Data excerpt:
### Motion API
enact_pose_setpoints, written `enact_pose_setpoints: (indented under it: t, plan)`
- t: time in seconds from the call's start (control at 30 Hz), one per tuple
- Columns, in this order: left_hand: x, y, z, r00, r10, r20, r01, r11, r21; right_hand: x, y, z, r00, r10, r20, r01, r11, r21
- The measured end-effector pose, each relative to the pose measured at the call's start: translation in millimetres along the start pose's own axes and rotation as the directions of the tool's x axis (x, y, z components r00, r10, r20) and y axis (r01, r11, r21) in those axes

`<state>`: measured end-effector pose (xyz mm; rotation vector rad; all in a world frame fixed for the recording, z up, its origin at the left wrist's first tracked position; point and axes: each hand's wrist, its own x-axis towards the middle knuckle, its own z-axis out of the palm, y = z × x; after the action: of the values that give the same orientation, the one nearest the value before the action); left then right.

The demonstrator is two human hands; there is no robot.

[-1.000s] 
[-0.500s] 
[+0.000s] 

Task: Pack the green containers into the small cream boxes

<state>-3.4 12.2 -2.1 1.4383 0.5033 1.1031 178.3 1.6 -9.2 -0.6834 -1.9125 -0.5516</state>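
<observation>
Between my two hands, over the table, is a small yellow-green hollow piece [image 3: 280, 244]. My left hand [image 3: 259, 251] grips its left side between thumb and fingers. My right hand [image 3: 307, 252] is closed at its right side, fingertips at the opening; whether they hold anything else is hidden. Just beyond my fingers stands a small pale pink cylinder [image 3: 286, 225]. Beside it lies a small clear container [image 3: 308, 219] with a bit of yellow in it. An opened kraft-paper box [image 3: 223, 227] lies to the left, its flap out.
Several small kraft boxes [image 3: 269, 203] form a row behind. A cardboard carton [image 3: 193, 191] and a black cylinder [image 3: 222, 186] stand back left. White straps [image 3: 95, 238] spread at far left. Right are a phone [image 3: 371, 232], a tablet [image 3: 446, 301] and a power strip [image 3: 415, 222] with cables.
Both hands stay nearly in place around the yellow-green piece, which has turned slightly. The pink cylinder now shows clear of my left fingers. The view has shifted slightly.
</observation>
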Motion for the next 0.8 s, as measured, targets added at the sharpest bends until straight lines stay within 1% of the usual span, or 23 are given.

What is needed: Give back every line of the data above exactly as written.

Result of the exercise:
### Motion API
enact_pose_setpoints, written `enact_pose_setpoints: (indented under it: t, plan)`
- t: time in seconds from the call's start (control at 30 Hz), one per tuple
- Columns, in this order: left_hand: x, y, z, r00, r10, r20, r01, r11, r21; right_hand: x, y, z, r00, r10, r20, r01, r11, r21
- The measured end-effector pose, each relative to the pose measured at the call's start: translation in millimetres along the start pose's own axes and rotation as the directions of the tool's x axis (x, y, z components r00, r10, r20) and y axis (r01, r11, r21) in those axes

`<state>`: measured end-effector pose (xyz mm; rotation vector rad; all in a world frame fixed for the recording, z up, its origin at the left wrist's first tracked position; point and axes: each hand's wrist, its own x-axis towards the middle knuckle, its own z-axis out of the palm, y = z × x; after the action: of the values that give the same orientation, the one nearest the value before the action); left then right.

The demonstrator is two human hands; there is no robot.

[-1.000s] 
[-0.500s] 
[+0.000s] 

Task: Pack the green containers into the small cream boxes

<state>-3.4 12.2 -2.1 1.4383 0.5033 1.1031 178.3 1.6 -9.2 -0.6834 -1.9125 -0.5516</state>
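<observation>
Between my two hands, over the table, is a small yellow-green hollow piece [image 3: 280, 244]. My left hand [image 3: 259, 251] grips its left side between thumb and fingers. My right hand [image 3: 307, 252] is closed at its right side, fingertips at the opening; whether they hold anything else is hidden. Just beyond my fingers stands a small pale pink cylinder [image 3: 286, 225]. Beside it lies a small clear container [image 3: 308, 219] with a bit of yellow in it. An opened kraft-paper box [image 3: 223, 227] lies to the left, its flap out.
Several small kraft boxes [image 3: 269, 203] form a row behind. A cardboard carton [image 3: 193, 191] and a black cylinder [image 3: 222, 186] stand back left. White straps [image 3: 95, 238] spread at far left. Right are a phone [image 3: 371, 232], a tablet [image 3: 446, 301] and a power strip [image 3: 415, 222] with cables.
Both hands stay nearly in place around the yellow-green piece, which has turned slightly. The pink cylinder now shows clear of my left fingers. The view has shifted slightly.
</observation>
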Motion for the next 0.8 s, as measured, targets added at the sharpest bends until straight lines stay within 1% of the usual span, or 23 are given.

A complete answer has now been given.